Those lines of the records that contain "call" are to be located and copied.

[Saved entries]

%%

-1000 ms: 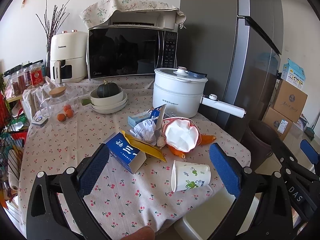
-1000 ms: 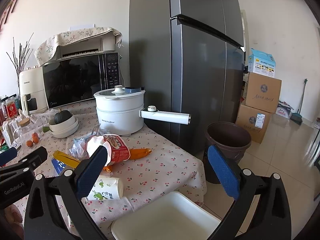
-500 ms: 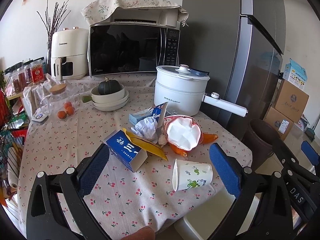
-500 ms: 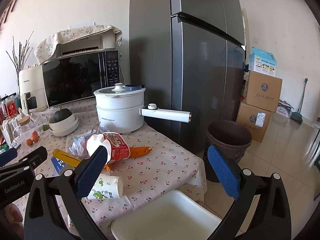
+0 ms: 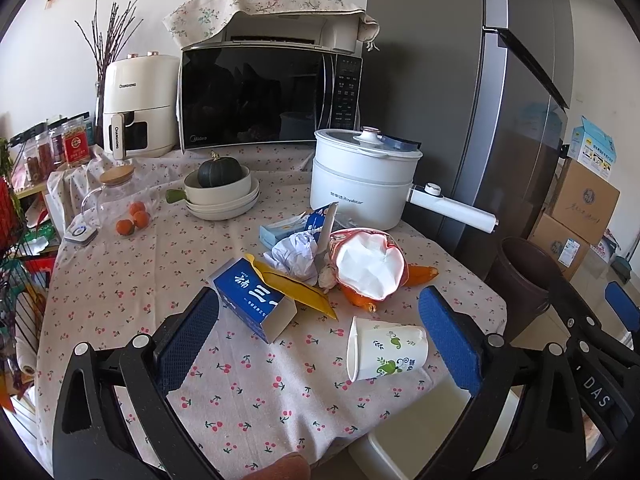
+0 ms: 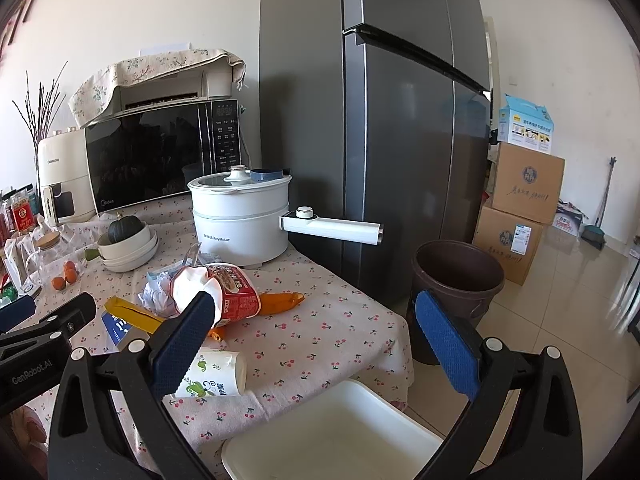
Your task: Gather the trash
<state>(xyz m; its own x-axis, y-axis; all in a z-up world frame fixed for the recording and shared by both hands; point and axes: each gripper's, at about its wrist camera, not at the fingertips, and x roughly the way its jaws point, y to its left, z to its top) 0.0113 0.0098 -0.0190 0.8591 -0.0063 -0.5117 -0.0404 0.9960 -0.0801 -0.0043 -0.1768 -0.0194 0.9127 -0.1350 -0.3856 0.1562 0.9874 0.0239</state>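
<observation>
Cherry-print cloth covers the table (image 5: 120, 280), where the trash lies in a loose heap near the front edge: a blue carton (image 5: 254, 300) on its side, a yellow wrapper (image 5: 298, 292) touching it, crumpled paper (image 5: 296, 254), a noodle cup (image 5: 370, 264) tipped over an orange wrapper (image 5: 424, 273), and a paper cup (image 5: 386, 349) lying nearest the edge. The left gripper (image 5: 318, 332) hovers over them, jaws wide apart and empty. The right gripper (image 6: 314, 334) is likewise spread and empty, above a white bin (image 6: 332, 436) below the table edge. A brown bucket (image 6: 456, 280) stands on the floor beside the fridge (image 6: 400, 140).
</observation>
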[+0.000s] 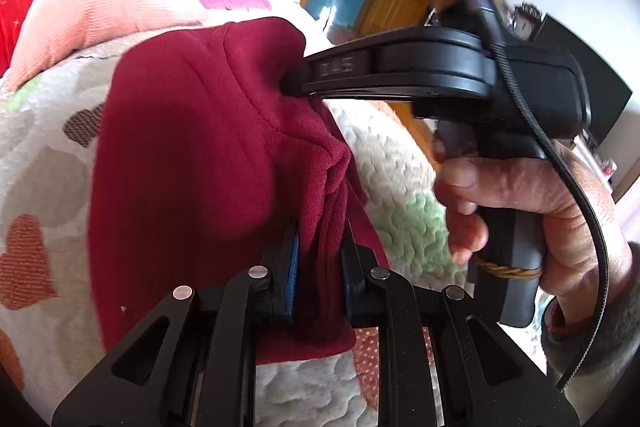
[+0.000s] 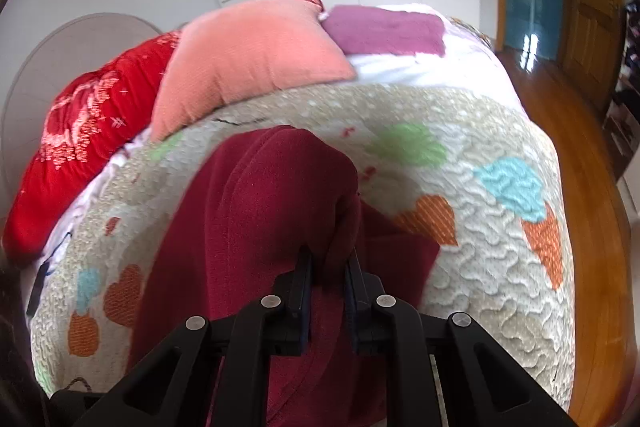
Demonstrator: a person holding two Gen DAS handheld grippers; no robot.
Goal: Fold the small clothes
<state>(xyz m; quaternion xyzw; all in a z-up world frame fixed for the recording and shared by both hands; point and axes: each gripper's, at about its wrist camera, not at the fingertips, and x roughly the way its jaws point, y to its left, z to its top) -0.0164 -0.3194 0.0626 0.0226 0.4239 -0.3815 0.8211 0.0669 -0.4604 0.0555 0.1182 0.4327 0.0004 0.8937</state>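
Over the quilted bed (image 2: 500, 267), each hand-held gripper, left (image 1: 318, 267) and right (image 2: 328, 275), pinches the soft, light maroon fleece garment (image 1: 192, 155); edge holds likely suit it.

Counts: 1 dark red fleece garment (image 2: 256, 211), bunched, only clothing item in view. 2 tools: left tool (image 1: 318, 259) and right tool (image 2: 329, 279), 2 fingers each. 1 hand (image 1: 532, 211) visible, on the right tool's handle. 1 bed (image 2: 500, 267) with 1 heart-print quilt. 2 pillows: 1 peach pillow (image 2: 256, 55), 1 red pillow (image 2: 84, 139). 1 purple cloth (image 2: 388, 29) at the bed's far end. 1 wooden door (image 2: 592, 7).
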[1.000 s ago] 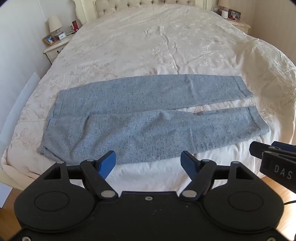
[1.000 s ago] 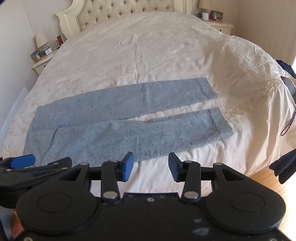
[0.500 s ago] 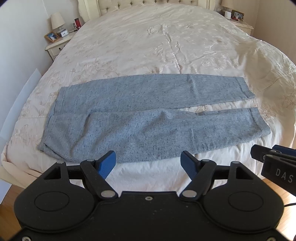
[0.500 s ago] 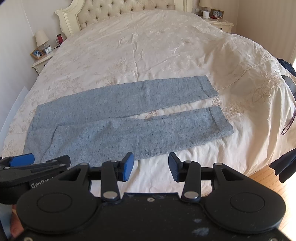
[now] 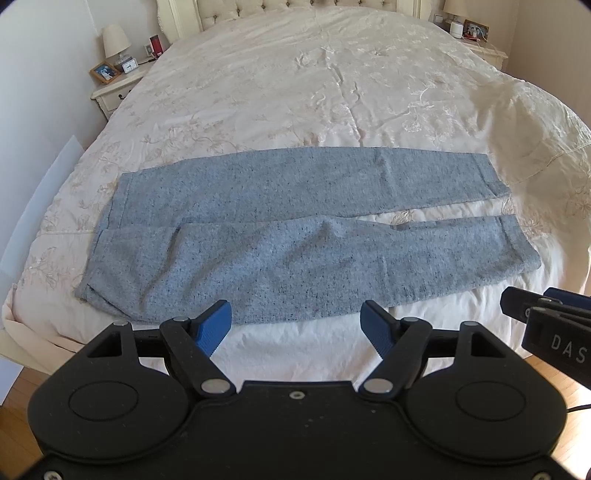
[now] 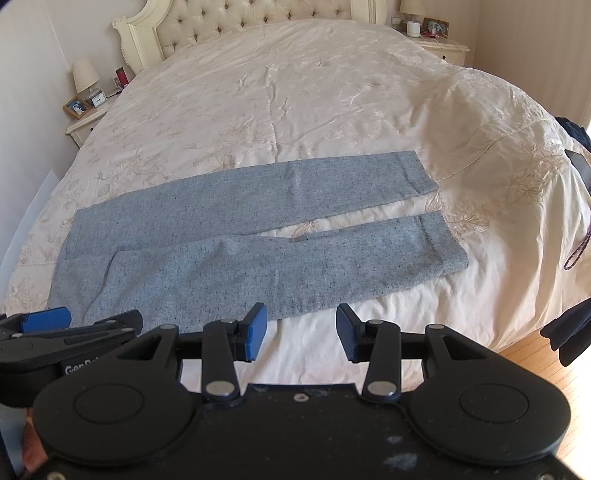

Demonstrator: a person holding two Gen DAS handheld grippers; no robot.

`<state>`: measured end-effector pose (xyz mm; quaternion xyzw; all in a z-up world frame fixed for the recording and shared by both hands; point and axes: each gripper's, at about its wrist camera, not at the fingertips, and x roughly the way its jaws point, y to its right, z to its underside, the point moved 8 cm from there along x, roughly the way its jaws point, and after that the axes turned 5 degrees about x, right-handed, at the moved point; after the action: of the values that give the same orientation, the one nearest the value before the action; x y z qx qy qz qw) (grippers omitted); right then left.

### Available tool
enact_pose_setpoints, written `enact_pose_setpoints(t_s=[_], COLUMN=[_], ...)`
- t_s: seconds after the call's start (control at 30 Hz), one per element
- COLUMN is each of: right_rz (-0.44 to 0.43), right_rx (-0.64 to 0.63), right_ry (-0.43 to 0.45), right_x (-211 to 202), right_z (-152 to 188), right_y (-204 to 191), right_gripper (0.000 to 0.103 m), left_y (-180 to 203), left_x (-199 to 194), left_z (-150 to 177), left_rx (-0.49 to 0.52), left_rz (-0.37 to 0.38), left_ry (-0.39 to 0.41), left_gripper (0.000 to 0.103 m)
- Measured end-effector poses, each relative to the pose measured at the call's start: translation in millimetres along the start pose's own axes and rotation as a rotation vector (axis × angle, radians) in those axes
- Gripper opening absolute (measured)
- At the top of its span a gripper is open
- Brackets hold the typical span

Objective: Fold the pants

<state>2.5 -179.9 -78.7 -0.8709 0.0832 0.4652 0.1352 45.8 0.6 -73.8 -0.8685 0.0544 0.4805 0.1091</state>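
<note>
Grey-blue speckled pants [image 5: 295,229] [image 6: 236,243] lie flat across the near part of the bed, waistband at the left, both legs running to the right with a narrow gap between the cuffs. My left gripper [image 5: 296,325] hovers open just short of the near leg's front edge, nothing between its blue pads. My right gripper [image 6: 299,330] is also open and empty, over the bare bedspread in front of the near leg. The right gripper's tip [image 5: 546,317] pokes in at the right of the left wrist view. The left gripper's tip [image 6: 70,325] shows at the lower left of the right wrist view.
The cream embroidered bedspread [image 5: 332,85] covers a wide bed with a tufted headboard [image 6: 255,22]. A nightstand [image 5: 114,83] with lamp and frames stands at the left, another nightstand [image 6: 439,42] at the far right. Dark clothing [image 6: 569,332] hangs at the right; wooden floor [image 6: 532,347] lies below.
Both grippers have drifted slightly forward and up, so the pants sit a little lower and larger in view. The pants have not moved and both grippers stay open.
</note>
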Motion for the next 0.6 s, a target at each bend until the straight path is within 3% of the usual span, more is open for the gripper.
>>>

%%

◆ Answer to this problem:
- t_s: seconds after the call's start (control at 30 Hz), one per element
- Measured end-effector poses, each relative to the pose measured at the call's start: translation in millimetres along the start pose's own axes and rotation as a rotation vector (axis × angle, radians) in those axes

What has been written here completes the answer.